What you need to do.
Reproduce the listing that follows so that each line matches the original exactly.

Given data.
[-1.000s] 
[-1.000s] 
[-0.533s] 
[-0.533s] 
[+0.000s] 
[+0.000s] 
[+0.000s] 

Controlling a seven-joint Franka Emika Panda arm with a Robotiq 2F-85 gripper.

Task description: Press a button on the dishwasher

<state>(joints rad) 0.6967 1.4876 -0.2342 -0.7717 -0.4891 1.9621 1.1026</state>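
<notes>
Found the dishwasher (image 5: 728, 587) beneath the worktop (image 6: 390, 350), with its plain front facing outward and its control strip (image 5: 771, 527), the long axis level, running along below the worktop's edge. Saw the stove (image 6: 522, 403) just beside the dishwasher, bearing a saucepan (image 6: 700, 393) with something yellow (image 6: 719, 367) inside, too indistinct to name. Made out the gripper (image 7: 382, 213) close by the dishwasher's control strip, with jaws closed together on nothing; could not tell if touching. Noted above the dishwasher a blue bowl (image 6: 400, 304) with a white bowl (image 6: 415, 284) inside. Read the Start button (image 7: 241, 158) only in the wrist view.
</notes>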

Answer section.
[-1.000s] 
[-1.000s] 
[-0.533s] 
[-0.533s] 
[+0.000s] 
[+0.000s] 
[+0.000s] 

Controlling a seven-joint Franka Emika Panda arm with a Robotiq 2F-85 gripper.

Task description: Press a button on the dishwasher

<state>(joints rad) 0.6967 1.4876 -0.2342 -0.7717 -0.4891 1.9621 1.1026</state>
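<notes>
Found the dishwasher (image 5: 728, 587) beneath the worktop (image 6: 390, 350), with its plain front facing outward and its control strip (image 5: 771, 527), the long axis level, running along below the worktop's edge. Saw the stove (image 6: 522, 403) just beside the dishwasher, bearing a saucepan (image 6: 700, 393) with something yellow (image 6: 719, 367) inside, too indistinct to name. Made out the gripper (image 7: 382, 213) close by the dishwasher's control strip, with jaws closed together on nothing; could not tell if touching. Noted above the dishwasher a blue bowl (image 6: 400, 304) with a white bowl (image 6: 415, 284) inside. Read the Start button (image 7: 241, 158) only in the wrist view.
</notes>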

No additional output will be generated.